Chapter Four: Lighter Than Air


The next morning, Mason was awakened by a loud banging on his door. “What is it?” he called out groggily.

“Counselor Anklin says you need to get up,” called an irritated voice that he immediately recognized as Claridee’s.

“Okay,” he called out into the dark room. Hearing her walk away he muttered to himself. “Most annoying alarm clock ever.”

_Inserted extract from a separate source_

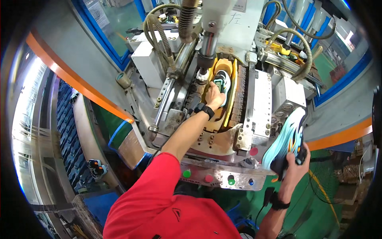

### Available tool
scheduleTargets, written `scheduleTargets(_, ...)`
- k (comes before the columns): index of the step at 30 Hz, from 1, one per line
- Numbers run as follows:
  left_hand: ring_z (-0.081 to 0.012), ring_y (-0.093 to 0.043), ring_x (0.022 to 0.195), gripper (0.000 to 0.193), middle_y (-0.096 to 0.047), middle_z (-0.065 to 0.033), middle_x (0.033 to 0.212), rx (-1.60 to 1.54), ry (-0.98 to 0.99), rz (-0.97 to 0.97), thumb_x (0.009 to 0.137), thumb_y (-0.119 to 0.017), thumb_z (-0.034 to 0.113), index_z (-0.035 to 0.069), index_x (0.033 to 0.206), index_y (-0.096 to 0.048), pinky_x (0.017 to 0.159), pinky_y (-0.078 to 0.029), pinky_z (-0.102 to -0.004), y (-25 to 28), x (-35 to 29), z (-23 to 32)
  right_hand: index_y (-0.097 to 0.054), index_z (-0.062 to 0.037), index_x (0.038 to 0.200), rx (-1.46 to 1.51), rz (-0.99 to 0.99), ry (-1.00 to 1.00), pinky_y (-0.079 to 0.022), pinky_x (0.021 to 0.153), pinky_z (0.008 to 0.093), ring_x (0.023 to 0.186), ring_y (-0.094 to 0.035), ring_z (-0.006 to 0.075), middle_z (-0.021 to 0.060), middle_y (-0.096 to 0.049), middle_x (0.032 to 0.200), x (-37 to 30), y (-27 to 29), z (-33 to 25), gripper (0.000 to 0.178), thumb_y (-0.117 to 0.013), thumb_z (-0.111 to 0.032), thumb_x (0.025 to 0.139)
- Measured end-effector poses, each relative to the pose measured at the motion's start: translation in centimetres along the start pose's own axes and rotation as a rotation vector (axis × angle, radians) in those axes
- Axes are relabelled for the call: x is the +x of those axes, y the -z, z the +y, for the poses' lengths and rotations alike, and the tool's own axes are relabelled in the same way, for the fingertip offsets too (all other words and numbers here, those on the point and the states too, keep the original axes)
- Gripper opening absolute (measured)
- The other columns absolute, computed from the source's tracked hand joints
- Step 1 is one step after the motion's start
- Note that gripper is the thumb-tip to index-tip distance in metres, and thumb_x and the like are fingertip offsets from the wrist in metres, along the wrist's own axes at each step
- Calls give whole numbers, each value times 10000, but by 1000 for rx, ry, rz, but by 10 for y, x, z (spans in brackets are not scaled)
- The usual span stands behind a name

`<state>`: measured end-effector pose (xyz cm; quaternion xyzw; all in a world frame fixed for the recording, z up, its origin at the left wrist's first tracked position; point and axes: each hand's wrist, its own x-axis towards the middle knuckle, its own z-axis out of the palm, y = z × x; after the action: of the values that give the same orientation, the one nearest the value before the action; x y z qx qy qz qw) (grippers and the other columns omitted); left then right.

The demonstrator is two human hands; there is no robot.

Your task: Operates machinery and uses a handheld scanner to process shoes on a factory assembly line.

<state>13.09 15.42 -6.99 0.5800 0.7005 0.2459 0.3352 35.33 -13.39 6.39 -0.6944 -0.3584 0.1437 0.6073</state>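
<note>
My left hand (215, 98) reaches into the press, its fingers closed on the near part of a sports shoe (224, 82). That shoe, black and white with pale green, sits sole down in a yellow mould (230, 115); my fingers partly hide its opening. Off the machine's right front corner, my right hand (297, 164) grips a second sports shoe (287, 137) by its black heel end. This one is tilted toe up, with its light blue and white sole side showing and orange accents.
A metal press column (209, 44) stands beside the mould. A front panel (217, 177) carries several coloured buttons. Hoses (184, 20) hang at the upper left. Orange curved guards (79, 79) flank the station. Farther left, a small dark shoe (96, 169) lies beside a blue-black ridged belt (71, 131).
</note>
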Motion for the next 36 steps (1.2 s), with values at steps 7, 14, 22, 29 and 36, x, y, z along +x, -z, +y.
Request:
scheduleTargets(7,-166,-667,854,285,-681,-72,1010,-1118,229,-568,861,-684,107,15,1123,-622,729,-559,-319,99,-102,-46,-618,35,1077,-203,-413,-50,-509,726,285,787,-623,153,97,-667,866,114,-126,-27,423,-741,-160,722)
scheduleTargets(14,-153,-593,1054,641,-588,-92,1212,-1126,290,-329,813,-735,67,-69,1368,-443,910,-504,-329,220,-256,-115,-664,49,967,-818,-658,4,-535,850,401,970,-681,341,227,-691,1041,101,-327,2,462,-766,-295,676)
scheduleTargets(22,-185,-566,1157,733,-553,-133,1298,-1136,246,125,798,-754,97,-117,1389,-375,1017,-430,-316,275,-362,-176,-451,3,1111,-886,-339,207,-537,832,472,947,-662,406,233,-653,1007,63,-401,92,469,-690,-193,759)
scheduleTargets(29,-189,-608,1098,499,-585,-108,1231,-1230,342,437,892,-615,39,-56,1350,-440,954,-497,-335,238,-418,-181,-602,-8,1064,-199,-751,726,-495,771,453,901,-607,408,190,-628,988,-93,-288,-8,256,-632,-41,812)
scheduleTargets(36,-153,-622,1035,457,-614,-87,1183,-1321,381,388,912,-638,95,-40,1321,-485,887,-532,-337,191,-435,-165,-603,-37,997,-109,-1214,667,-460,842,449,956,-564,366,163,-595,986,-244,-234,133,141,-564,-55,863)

He immediately regretted the comment. He could understand Claridee’s frustration since she often had to wake him up. This was due to the one aspect of Myscrethian life Mason still hadn’t gotten used to: the lack of clocks. He couldn’t remember a time when he hadn’t worn a watch and felt lost without it. In fact, he’d worn his watch when coming to Myscreth, but soon put it aside as he grew tired of trying to explain what it was to people.

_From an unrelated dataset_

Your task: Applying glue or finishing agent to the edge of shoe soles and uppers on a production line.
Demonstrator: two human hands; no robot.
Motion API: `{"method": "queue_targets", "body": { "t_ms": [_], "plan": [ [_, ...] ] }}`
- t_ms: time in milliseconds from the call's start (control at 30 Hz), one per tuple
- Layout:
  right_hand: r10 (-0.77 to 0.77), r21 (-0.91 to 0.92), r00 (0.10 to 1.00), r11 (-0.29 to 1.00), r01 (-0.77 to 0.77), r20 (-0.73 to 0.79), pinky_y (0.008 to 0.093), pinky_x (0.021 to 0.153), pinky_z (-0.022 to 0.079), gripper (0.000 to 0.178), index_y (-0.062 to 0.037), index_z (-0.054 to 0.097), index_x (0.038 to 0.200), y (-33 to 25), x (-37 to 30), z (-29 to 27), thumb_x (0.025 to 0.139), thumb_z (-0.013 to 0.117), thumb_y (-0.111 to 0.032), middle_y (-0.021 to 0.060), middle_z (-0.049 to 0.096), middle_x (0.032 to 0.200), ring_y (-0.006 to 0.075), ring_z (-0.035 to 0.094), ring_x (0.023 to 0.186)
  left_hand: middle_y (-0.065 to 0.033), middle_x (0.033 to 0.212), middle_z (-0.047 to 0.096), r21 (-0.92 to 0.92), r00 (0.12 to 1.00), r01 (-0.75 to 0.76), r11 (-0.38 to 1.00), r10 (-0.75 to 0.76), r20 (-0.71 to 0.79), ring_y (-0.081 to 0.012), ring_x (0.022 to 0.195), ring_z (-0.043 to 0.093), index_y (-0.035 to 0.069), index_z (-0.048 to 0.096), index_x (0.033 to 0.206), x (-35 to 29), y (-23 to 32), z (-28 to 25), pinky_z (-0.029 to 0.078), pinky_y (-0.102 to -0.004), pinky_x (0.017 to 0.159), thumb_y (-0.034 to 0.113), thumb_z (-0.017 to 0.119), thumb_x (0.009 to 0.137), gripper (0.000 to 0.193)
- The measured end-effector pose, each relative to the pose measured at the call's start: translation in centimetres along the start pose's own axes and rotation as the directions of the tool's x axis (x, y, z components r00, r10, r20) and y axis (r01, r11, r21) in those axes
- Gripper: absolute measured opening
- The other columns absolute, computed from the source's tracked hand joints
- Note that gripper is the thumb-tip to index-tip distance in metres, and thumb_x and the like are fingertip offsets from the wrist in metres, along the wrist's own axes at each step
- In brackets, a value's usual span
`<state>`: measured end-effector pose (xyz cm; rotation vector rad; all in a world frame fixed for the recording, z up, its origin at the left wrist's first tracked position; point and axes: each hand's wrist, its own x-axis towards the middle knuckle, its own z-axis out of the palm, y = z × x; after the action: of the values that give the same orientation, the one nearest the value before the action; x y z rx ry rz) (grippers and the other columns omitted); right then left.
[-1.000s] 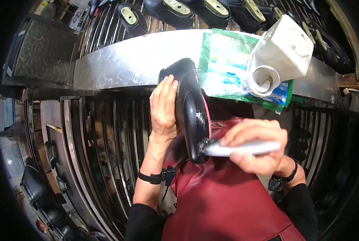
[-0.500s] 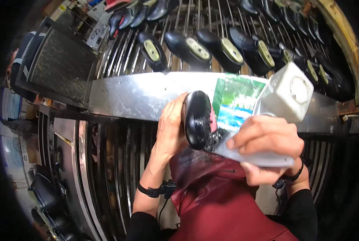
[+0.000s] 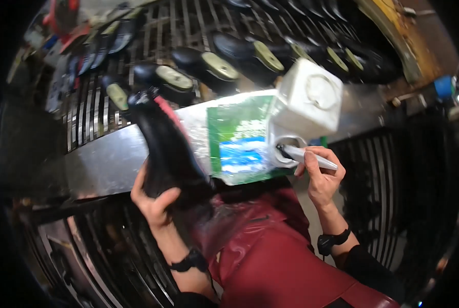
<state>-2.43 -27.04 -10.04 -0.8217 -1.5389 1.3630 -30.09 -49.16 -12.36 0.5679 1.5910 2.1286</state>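
Note:
My left hand grips a glossy black shoe near its lower end, thumb on the near side. The shoe stands tilted left of the middle, slightly blurred, with a strip of pink along its right edge. A pale-handled brush is pinched in my right hand. The brush's dark tip reaches the round opening of a white plastic container with a boxy body. Whether the tip touches anything inside cannot be made out. Under the container lies a green, white and blue plastic sheet.
A metal ledge runs across in front of me. Beyond it, several black shoes on pale green lasts lie on a rack of metal bars. A dark red apron covers my lap. A wooden beam stands at far right.
The brush has left the shoe and moved to the container's round opening. My left hand has shifted left and swung the shoe to a different angle. The whole view has turned.

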Motion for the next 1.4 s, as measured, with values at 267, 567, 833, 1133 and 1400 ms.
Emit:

Time increments such as hours and minutes weren’t used on Myscreth. Instead, events would be either referenced to meals or vague durations of time such as “awhile” or “shortly”. What puzzled him most was that somehow people on Myscreth managed to maintain a set schedule.

When he’d asked Counselor Anklin about this, he’d answered with a good-natured laugh.

“Janice had the same issue. Myscrethians are born with a strong internal sense of time, which tells us when to wake up or when various events need to take place. Don’t worry though, Janice eventually acclimated and I’m sure you will too.”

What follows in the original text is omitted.